▶ [RECORDED INFORMATION]
----------

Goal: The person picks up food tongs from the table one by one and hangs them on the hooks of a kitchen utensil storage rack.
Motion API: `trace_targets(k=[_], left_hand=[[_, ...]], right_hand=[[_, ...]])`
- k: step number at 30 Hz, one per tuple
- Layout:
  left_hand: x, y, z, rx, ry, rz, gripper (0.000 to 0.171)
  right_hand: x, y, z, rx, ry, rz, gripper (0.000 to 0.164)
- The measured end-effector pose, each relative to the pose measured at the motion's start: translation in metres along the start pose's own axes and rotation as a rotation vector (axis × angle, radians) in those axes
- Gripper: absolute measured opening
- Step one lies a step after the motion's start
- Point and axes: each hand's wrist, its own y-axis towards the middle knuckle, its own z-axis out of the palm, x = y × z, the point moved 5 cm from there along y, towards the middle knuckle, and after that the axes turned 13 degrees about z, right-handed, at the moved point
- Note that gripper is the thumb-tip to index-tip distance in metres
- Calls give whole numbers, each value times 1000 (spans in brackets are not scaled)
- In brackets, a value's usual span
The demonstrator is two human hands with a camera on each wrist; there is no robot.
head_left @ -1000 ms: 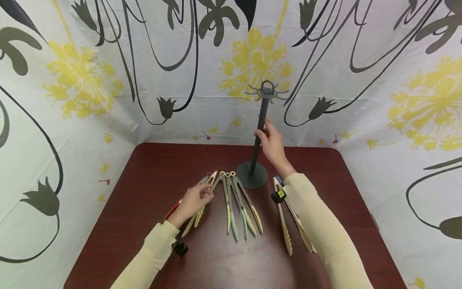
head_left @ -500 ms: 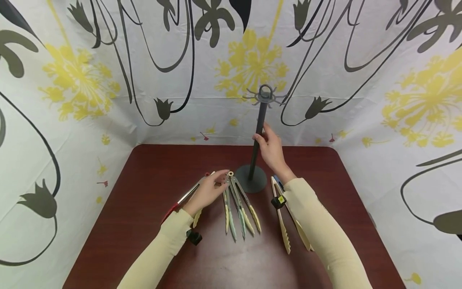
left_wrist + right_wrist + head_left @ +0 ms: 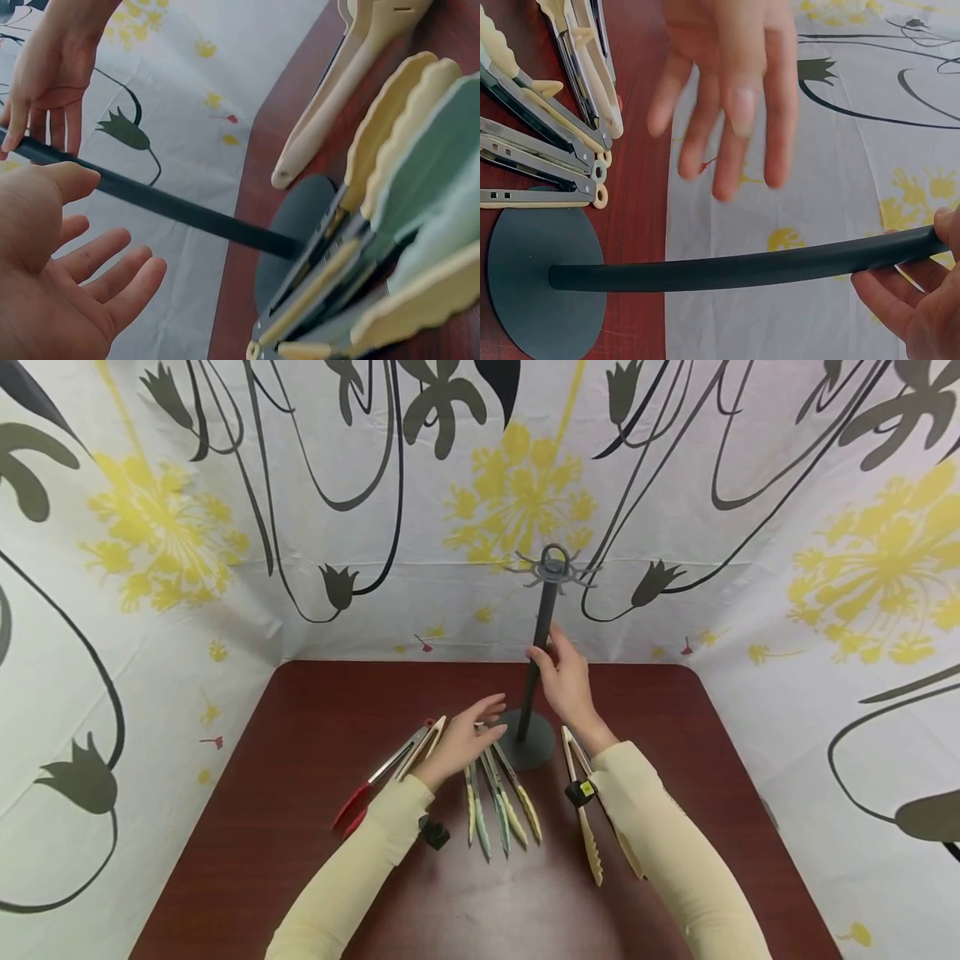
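Observation:
A dark grey utensil stand [image 3: 546, 610] with a round base and a ring of hooks on top rises at the back of the table. Around its pole, about mid-height, my right hand [image 3: 567, 685] holds on with thumb and fingers. My left hand [image 3: 467, 739], fingers spread and holding nothing, hovers over the metal tongs [image 3: 498, 802] with yellow and green tips, left of the base. Its fingers reach towards the pole [image 3: 187, 217]; a small gap shows in the right wrist view. The left forearm partly hides cream tongs [image 3: 435, 735].
Red-tipped tongs [image 3: 356, 802] lie on the left side of the dark red table [image 3: 300, 710]. Right of the stand are cream tongs [image 3: 583, 827], with more beside them partly under the right sleeve [image 3: 660, 827]. A patterned cloth [image 3: 247, 527] hangs behind the table.
My left hand has moved right and away from me, from the left tongs to beside the pole, and its fingers have straightened. The held stand has shifted slightly towards me.

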Motion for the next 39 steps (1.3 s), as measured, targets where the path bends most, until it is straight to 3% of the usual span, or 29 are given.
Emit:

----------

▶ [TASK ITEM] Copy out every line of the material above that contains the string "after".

▶ [SOLUTION FOR THIS EXERCISE]
- Step one lies a step after the motion's start
- Point and axes: each hand's wrist, its own y-axis towards the middle knuckle, its own z-axis out of the palm, x = y × z, the point moved 5 cm from there along y, towards the middle knuckle, and after that the axes turned 13 degrees about z, right-handed, at the moved point

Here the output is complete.